Thank you so much for your response!

As you said, "The thing is that this parameter has a large spread, that means the gain can be different from transistor to transistor, so you can't work out what value to make the base resistor."

This is exactly the reason why I have turned down the option of having a BJT.

I have opted for a MOSFET instead. Can you please help me with that?

Select a series resistor that gives 10mA.

image1701×1456 114 KB

Oops, you can only drive 6mA per output.

This would be a much better choice:

image1202×1385 139 KB

Hi LarryD,

Thank you so much for your help. I really appreciate it.

The problem, I believe, in the design you're proposing is that when a current that is "high enough" is sourced from the output pin of the shift register 74hc595n, there would be a "Voltage drop".

Indeed, the output voltage of the 74HC595 shift register depends on the output current being drawn from the device. In general, the output voltage will decrease as the output current increases, due to the internal resistance of the device.

The output voltage of the 74HC595 is typically specified as a range of values, depending on the output current being drawn.

Also, it came to my attention that the output voltage of the 74HC595 may not be well-regulated, meaning that the voltage may vary more than desired with changes in output current or other factors such as temperature. Additionally, the output voltage may not be well-matched between different output pins, meaning that there may be some variation in voltage between different output signals.

That unpredictable voltage drop makes the value of the resistor that is in series with the diode ambiguous.

Please correct me if I'm wrong, I'm still new to the field and I'd love to learn from you.

Thank you so much, once again, for your valuable help and efforts!

According to the datasheet, I can drive a current upto 35 mA per output pin for the shift register 74hc595n. I should however be careful not to exceed a total current of 70 mA for all the output pins together.

Besides that, while I really value your proposal of using the TPIC6B595 instead, the problem is that I have already purchased 22 74hc595n shift registers and I'm stuck with them now...
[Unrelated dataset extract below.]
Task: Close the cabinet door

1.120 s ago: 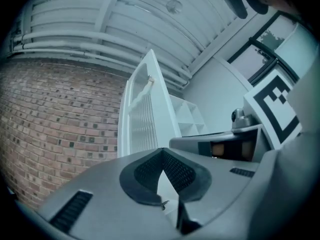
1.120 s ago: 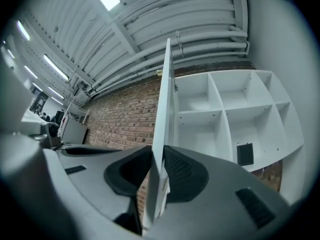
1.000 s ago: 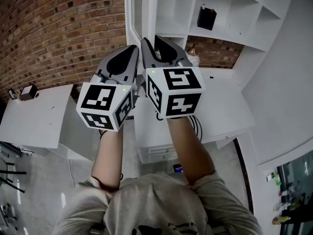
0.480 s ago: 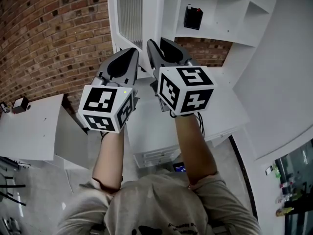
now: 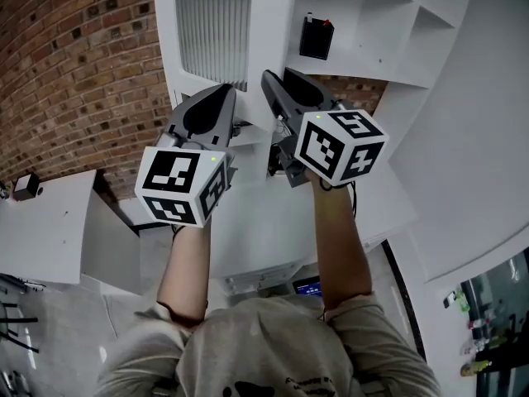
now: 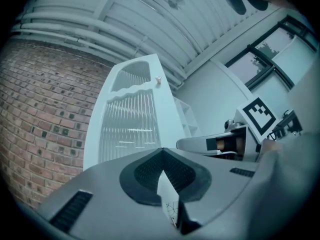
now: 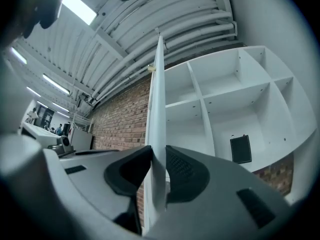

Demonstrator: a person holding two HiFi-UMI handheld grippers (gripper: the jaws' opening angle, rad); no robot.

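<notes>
White cabinet door (image 5: 213,31), ribbed pane, standing open above the bench's (image 5: 264,222) far edge.
Your right gripper (image 7: 159,156) pinches its thin free edge between dark ridged pads; your left gripper (image 6: 162,154), jaws pressed together, faces the ribbed pane; rough brick wall (image 5: 74,64) beyond the bench's left edge; square white shelves (image 5: 364,7) hold a black box (image 5: 316,38).

brick wall (image 5: 74,64) left of the cabinet door (image 5: 211,31); shelves (image 5: 372,15) right of the door, a box (image 5: 316,38) on one shelf there.
</notes>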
There's definitely a lesson to learn from that.

Thanks for your answer!

See the TPICB595.

The supply you use is connected to the resistor then to the anode with cathode to the open Drain MOSFET output.

My problem here, I believe, is not with the shift register itself but with the MOSFET.

I have got no clue of which MOSFET to use. There are tons of MOSFETs out there and I got confused.

Could you please guide me in the right direction?

Many thanks.

This I.C. has the MOSFET included in the chip.

The schematic shown has all the components in one package.

Do you think I should consult the TPIC datasheet to see what kind of MOSFET are they using?

Each output can sink 150mA, in your case, you only need 10mA which the series resistor will set.

VDS maximum is 50v, you are using only 5v.

The N channel MOSFETs in the chip have a low rds(on) of 5 ohms.

This is all you really need to know.